- _What the task asks_
Transcribe the data exactly. Pictures stay out.

◇ ◇ ◇ ◇ ◇

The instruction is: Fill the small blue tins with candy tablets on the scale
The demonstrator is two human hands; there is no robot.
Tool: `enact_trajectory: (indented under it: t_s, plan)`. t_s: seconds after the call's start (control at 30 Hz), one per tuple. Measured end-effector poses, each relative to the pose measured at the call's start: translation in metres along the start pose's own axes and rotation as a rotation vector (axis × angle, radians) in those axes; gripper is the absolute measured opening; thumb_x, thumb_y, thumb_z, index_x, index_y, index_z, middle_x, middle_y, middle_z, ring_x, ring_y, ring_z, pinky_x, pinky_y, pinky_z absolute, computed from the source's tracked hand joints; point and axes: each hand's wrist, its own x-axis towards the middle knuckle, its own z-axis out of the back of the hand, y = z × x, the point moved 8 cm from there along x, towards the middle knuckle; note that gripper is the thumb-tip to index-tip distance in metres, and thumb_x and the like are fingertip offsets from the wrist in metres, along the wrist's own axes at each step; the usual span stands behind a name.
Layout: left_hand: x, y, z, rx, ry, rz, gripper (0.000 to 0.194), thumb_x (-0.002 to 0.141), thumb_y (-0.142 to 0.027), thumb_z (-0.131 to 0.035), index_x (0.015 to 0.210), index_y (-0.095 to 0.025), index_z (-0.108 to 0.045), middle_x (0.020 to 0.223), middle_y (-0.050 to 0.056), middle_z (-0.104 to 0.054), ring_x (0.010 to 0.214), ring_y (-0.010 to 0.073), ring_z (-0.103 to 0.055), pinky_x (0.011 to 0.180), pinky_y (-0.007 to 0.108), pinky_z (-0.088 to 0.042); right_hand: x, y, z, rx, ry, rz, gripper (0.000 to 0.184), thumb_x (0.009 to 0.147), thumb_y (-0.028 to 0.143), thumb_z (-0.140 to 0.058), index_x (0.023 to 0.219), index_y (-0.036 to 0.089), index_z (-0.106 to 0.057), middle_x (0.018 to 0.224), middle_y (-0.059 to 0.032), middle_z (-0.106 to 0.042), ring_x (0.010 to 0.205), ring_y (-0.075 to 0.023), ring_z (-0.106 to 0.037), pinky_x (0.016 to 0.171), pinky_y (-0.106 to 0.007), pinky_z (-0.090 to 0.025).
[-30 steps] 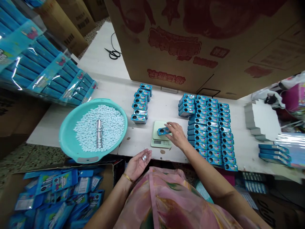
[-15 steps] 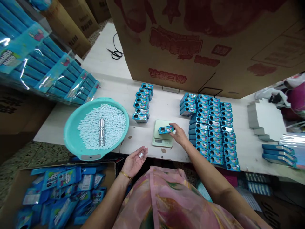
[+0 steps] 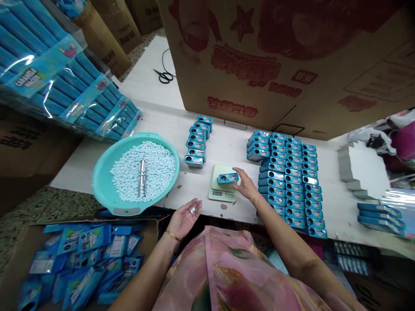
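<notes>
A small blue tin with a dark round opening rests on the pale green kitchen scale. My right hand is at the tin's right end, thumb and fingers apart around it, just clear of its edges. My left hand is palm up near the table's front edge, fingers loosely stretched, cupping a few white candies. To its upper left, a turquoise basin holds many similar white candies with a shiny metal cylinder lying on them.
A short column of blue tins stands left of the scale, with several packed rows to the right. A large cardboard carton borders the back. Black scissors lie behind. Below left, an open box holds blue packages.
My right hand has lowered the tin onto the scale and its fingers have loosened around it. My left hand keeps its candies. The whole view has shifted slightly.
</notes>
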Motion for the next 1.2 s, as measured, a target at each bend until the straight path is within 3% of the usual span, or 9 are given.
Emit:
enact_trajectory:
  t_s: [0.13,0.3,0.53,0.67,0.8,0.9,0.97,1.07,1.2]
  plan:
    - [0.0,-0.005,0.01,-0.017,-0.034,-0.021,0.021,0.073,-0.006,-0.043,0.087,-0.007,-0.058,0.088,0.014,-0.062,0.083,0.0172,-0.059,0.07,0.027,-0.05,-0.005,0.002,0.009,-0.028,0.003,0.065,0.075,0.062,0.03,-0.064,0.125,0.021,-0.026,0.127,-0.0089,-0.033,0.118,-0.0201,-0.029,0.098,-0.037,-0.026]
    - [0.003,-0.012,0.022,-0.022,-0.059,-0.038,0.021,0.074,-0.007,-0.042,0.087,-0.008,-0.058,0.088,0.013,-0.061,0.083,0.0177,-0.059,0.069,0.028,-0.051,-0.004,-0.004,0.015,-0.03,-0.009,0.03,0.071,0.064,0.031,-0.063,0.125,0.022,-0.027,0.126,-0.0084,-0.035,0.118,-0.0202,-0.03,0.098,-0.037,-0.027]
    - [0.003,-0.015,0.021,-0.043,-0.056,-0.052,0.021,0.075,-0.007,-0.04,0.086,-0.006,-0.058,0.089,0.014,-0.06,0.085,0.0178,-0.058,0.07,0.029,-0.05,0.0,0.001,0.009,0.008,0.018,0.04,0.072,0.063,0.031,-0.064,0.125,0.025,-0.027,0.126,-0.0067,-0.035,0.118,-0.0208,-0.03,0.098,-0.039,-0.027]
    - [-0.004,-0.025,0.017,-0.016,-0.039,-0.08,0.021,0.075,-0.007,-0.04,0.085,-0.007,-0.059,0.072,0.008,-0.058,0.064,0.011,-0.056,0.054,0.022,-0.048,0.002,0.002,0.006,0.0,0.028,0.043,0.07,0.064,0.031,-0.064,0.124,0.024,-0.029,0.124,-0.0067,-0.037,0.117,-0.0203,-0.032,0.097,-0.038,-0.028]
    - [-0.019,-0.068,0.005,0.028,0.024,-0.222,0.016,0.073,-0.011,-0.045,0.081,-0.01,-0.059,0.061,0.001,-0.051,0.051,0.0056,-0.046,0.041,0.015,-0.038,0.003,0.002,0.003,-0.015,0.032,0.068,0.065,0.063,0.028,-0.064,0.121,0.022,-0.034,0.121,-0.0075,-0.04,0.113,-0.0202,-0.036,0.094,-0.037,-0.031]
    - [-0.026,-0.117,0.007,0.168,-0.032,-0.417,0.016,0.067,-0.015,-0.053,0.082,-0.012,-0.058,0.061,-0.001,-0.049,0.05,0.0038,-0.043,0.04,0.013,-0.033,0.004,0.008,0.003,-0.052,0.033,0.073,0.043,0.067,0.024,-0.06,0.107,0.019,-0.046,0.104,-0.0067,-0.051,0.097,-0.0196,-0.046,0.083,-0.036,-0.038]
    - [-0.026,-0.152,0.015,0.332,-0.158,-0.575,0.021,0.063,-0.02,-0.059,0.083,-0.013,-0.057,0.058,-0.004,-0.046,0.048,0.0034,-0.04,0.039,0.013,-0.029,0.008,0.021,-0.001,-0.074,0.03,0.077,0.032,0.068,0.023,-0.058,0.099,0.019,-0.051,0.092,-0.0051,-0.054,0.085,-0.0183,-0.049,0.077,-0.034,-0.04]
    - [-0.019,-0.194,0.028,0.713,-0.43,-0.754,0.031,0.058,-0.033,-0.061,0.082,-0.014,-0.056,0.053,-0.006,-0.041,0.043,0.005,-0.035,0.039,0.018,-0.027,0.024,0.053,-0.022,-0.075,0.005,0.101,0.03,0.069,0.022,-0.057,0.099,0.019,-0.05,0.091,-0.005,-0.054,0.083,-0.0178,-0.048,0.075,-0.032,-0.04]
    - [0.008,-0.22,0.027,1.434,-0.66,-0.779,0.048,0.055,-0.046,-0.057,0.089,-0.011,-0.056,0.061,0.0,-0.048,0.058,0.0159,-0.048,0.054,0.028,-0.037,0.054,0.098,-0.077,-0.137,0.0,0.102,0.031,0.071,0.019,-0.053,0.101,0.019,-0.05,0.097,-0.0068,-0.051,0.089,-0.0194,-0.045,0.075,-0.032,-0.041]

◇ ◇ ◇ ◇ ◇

- _Problem solution_
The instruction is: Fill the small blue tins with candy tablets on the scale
The demonstrator is two human hands; there is no robot.
Tool: `enact_trajectory: (indented under it: t_s, plan)`. t_s: seconds after the call's start (control at 30 Hz), one per tuple. Measured end-effector poses, each relative to the pose measured at the call's start: translation in metres along the start pose's own axes and rotation as a rotation vector (axis × angle, radians) in those axes; gripper is the absolute measured opening; thumb_x, thumb_y, thumb_z, index_x, index_y, index_z, middle_x, middle_y, middle_z, ring_x, ring_y, ring_z, pinky_x, pinky_y, pinky_z absolute, computed from the source's tracked hand joints; point and axes: each hand's wrist, its own x-axis towards the middle knuckle, its own z-axis out of the back of the hand, y = z × x, the point moved 8 cm from there along x, towards the middle knuckle; note that gripper is the thumb-tip to index-tip distance in metres, and thumb_x and the like are fingertip offsets from the wrist in metres, along the wrist's own axes at each step; the usual span stands behind a name.
Layout: left_hand: x, y, z, rx, ry, rz, gripper (0.000 to 0.194), thumb_x (-0.002 to 0.141), thumb_y (-0.142 to 0.027), thumb_z (-0.131 to 0.035), index_x (0.015 to 0.210), index_y (-0.095 to 0.025), index_z (-0.108 to 0.045), middle_x (0.020 to 0.223), middle_y (-0.050 to 0.056), middle_z (-0.104 to 0.054), ring_x (0.010 to 0.214), ring_y (-0.010 to 0.073), ring_z (-0.103 to 0.055), pinky_x (0.011 to 0.180), pinky_y (-0.007 to 0.108), pinky_z (-0.088 to 0.042); right_hand: x, y, z, rx, ry, rz, gripper (0.000 to 0.184), thumb_x (0.009 to 0.147), thumb_y (-0.028 to 0.143), thumb_z (-0.140 to 0.058), index_x (0.023 to 0.219), index_y (-0.036 to 0.089), index_z (-0.106 to 0.057), middle_x (0.018 to 0.224), middle_y (-0.059 to 0.032), middle_z (-0.106 to 0.042), ring_x (0.010 to 0.205), ring_y (-0.075 to 0.023), ring_z (-0.106 to 0.037), pinky_x (0.016 to 0.171), pinky_y (-0.106 to 0.007), pinky_z (-0.090 to 0.025).
[-30 steps] 
[-15 steps] 
[+0 steps] 
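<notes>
A small blue tin with a dark round opening rests on the pale green kitchen scale. My right hand is at the tin's right end, thumb and fingers apart around it, just clear of its edges. My left hand is palm up near the table's front edge, fingers loosely stretched, cupping a few white candies. To its upper left, a turquoise basin holds many similar white candies with a shiny metal cylinder lying on them.
A short column of blue tins stands left of the scale, with several packed rows to the right. A large cardboard carton borders the back. Black scissors lie behind. Below left, an open box holds blue packages.
My right hand has lowered the tin onto the scale and its fingers have loosened around it. My left hand keeps its candies. The whole view has shifted slightly.
</notes>
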Motion for the next 1.2 s, as measured, a target at each bend until the straight path is within 3% of the usual span, or 9 are given.
Emit:
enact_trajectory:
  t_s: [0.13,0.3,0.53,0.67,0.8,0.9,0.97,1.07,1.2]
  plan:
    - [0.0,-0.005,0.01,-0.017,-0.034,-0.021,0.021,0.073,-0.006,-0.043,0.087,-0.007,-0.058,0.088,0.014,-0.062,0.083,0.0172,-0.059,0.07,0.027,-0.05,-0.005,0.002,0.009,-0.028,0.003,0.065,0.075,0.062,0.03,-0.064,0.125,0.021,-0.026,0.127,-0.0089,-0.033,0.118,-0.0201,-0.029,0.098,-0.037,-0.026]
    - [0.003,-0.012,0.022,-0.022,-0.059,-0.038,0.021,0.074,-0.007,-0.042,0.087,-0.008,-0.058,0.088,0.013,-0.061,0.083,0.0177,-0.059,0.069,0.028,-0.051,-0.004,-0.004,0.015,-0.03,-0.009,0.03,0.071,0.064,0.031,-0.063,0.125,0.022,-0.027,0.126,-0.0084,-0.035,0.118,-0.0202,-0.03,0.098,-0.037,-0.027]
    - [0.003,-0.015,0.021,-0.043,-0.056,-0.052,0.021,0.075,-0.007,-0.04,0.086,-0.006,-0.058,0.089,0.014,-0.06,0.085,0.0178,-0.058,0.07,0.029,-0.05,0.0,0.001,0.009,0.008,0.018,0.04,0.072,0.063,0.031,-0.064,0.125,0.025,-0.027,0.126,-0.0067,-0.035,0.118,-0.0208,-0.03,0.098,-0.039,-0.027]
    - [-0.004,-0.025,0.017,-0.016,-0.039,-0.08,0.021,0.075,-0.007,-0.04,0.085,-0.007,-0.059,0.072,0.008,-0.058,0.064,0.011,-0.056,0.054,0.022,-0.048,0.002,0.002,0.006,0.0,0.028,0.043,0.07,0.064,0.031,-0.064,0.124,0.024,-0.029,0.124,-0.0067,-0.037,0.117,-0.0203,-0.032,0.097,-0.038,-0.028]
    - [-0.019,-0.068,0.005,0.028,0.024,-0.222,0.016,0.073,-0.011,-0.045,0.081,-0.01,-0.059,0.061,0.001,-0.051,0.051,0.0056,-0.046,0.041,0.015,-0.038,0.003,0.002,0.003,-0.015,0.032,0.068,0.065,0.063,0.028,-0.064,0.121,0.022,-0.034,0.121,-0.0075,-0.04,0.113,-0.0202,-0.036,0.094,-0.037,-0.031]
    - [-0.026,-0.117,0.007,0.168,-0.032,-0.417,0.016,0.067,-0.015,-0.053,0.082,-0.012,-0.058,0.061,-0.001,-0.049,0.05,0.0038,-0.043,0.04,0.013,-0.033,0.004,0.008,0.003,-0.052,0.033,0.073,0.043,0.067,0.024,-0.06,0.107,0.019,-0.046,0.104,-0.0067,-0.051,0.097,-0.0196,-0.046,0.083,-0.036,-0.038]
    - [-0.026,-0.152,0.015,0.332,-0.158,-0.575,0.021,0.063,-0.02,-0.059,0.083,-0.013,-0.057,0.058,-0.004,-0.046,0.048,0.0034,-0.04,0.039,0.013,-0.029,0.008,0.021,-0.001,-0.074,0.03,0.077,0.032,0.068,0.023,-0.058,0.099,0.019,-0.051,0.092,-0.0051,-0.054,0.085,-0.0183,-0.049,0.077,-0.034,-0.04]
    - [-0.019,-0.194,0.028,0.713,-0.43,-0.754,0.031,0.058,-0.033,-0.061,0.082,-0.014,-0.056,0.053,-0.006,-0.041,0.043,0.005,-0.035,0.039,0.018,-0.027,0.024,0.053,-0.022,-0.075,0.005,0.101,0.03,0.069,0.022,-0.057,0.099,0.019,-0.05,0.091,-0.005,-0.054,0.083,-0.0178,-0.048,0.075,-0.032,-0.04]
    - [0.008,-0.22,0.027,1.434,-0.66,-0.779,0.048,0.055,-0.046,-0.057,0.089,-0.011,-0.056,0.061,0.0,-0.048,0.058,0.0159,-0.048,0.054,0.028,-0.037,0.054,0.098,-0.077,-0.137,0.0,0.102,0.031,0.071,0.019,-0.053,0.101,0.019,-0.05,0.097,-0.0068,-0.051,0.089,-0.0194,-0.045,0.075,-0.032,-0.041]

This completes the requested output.